Thankfully, my son has not yet been the target of bullies, but he has endured his share of insensitive comments from adults and kids.
People don't mean to hurt his feelings when they make a big deal about how different his diet is compared to "normal" kids, or when they ask, with much incredulousness, "what in the world can you eat?"
But these types of comments leave their mark on a kid who’s just trying to enjoy his life while managing his allergies. Joseph brushes off the comments because he knows the people usually just didn't know any better and, in his case, the remarks stemmed from well-meaning curiosity—not cruelty.

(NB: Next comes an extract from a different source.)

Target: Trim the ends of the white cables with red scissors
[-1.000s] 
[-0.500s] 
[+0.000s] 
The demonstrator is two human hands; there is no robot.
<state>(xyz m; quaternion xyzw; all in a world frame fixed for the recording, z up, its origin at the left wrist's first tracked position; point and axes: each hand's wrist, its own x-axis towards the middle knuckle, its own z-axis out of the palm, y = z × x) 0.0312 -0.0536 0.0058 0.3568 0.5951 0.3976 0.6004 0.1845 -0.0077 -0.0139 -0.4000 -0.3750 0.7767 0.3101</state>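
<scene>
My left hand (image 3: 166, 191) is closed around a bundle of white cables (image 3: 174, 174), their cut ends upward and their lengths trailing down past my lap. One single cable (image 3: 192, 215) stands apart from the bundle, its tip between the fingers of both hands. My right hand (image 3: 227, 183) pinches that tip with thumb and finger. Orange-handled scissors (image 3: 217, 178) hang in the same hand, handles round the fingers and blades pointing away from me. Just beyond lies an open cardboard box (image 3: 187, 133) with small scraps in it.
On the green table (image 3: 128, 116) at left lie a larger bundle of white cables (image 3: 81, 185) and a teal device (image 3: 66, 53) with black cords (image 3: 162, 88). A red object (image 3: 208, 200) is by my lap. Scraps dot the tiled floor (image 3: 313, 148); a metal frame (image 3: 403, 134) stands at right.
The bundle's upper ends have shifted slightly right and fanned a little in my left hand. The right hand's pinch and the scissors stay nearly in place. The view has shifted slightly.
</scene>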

But I do wish folks were better informed. There are too many people who don’t take food allergies seriously, putting our children's lives at risk. I often hear of parents who blatantly disregard a policy prohibiting nuts in a preschool or who complain in front of the food-allergic child about having to bring a snack without a particular allergen. And the reports of bullying, such as a student waving a granola bar in the face of a food-allergic classmate or a high school kid smearing peanut butter on another teen, break my heart.
Kids with food allergies already carry the extra responsibility of super-vigilance and emergency medications. It’s challenging enough to avoid accidental exposure. They shouldn't have to be afraid of taunting or that their allergen will be used as a weapon against them. How frightening!
Thankfully, food-allergic children and their families can turn to local, national and online groups for support. There also are wonderful resources (such as the book One of the Gang by Gina Clowes and Canadian musician Kyle Dine's music about food allergies) to empower these kids and give them confidence in the face of people who just don't understand, or worse, who are malicious.
My hope is that the dialogue about bullying, along with the educational efforts from local support groups and organizations, such as Living Without magazine, the Food Allergy & Anaphylaxis Network (FAAN) and the Food Allergy Initiative (FAI), will successfully enlighten people to change attitudes and actions. Let’s work together to make it happen.